YOUR INSTRUCTIONS: Starting at the line below holding "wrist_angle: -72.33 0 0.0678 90" and stopping at the line holding "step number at", print every line exactly, both ends included, and leave the rest out.

DATASET EXTRACT:
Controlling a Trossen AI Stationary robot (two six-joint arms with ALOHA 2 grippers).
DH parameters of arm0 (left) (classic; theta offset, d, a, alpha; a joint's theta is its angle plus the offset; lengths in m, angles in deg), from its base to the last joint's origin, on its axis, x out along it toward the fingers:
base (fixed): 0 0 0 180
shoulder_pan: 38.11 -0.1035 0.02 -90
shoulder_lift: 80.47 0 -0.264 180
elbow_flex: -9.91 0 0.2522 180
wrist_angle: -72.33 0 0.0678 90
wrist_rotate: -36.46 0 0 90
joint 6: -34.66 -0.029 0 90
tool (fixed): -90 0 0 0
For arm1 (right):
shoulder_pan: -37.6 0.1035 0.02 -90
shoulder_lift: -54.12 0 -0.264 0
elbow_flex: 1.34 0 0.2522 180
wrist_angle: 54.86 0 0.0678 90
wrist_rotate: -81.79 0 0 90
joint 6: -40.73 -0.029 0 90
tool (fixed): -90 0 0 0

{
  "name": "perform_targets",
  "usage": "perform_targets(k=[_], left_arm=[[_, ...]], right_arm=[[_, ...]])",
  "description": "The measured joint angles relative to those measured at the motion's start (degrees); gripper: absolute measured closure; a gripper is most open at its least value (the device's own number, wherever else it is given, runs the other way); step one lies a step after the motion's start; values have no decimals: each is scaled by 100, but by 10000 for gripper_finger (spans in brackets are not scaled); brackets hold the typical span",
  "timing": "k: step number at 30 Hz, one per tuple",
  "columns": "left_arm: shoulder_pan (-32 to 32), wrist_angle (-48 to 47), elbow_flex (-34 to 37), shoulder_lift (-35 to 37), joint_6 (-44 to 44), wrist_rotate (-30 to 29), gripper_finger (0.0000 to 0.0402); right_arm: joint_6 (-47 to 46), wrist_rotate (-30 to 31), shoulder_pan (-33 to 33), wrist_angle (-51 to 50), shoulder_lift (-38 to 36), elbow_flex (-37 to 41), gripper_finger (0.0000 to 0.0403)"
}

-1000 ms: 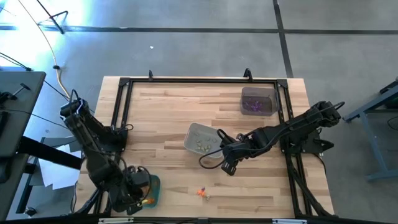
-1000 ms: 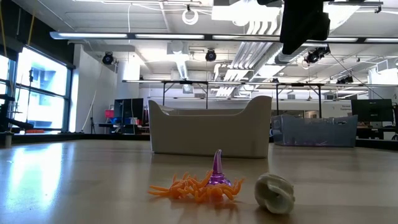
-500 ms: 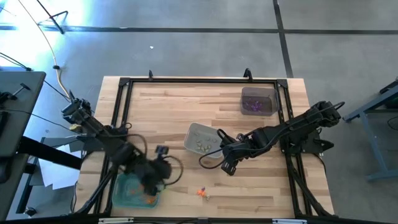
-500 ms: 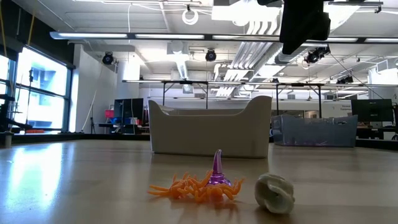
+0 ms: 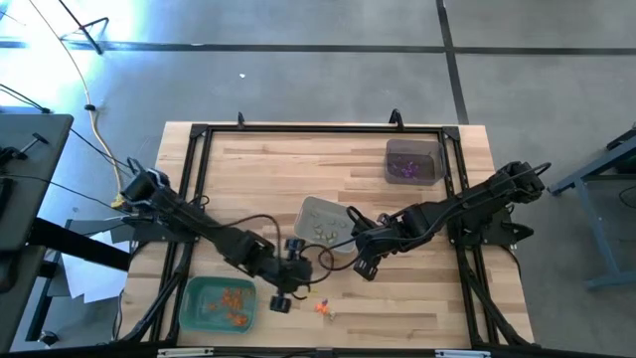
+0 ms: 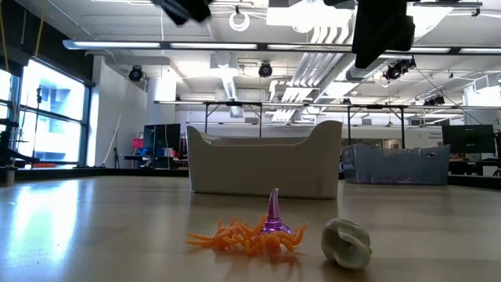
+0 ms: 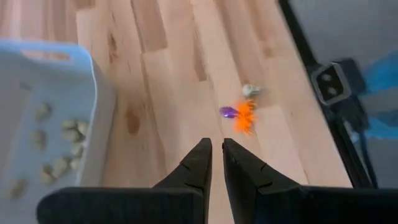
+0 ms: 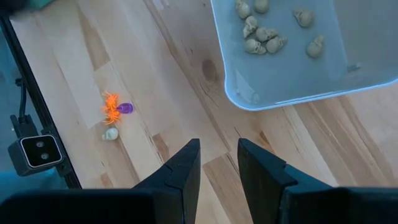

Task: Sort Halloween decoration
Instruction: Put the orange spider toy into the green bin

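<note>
Three trinkets are left loose on the table (image 5: 417, 308), bunched near its front edge: an orange spider (image 6: 235, 235), a purple cone-shaped piece (image 6: 273, 215) standing on it, and a pale skull-like piece (image 6: 345, 241) just beside them. The rest of the Halloween decoration has evidently been grouped by colour, which explains the three containers: orange pieces are seen in the green tray (image 5: 219, 305) at the front left, pale pieces in the grey tray (image 5: 320, 222) in the middle, and purple pieces in the dark tray (image 5: 412, 161) at the far right.

The left end effector (image 5: 283, 295) is stretched out low between the green tray and the loose bunch, its fingers drawn almost together with nothing seen between them; in its wrist view the bunch lies just ahead of the fingertips, so an approach for a pick is judged likely. The right end effector (image 5: 364, 267) is held at the front corner of the grey tray, fingers partly apart and empty, probably kept there so that the pale piece can be reached next.
</note>
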Motion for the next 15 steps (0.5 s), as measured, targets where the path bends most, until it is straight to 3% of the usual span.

TASK RESULT:
wrist_angle: -72.33 0 0.0678 90
wrist_rotate: -36.46 0 0 90
joint 6: -34.66 -0.029 0 90
tool (fixed): -90 0 0 0
For arm1 (right):
shoulder_pan: -37.6 0.1035 0.02 -90
shoulder_lift: -54.12 0 -0.264 0
elbow_flex: 1.34 0 0.2522 180
wrist_angle: 54.86 0 0.0678 90
wrist_rotate: -81.79 0 0 90
joint 6: -40.73 -0.029 0 90
tool (fixed): -90 0 0 0

{
  "name": "perform_targets",
  "usage": "perform_targets(k=[_], left_arm=[[_, ...]], right_arm=[[_, ...]])",
  "description": "The measured joint angles relative to those measured at the motion's start (degrees); gripper: absolute measured closure; a gripper is most open at its least value (the device's own number, wherever else it is given, runs the other way); step one lies a step after the motion's start; values have no decimals: each is scaled by 100, but by 10000 for gripper_finger (spans in brackets are not scaled); brackets hold the typical span",
  "timing": "k: step number at 30 Hz, one per tuple",

What was produced is the complete output.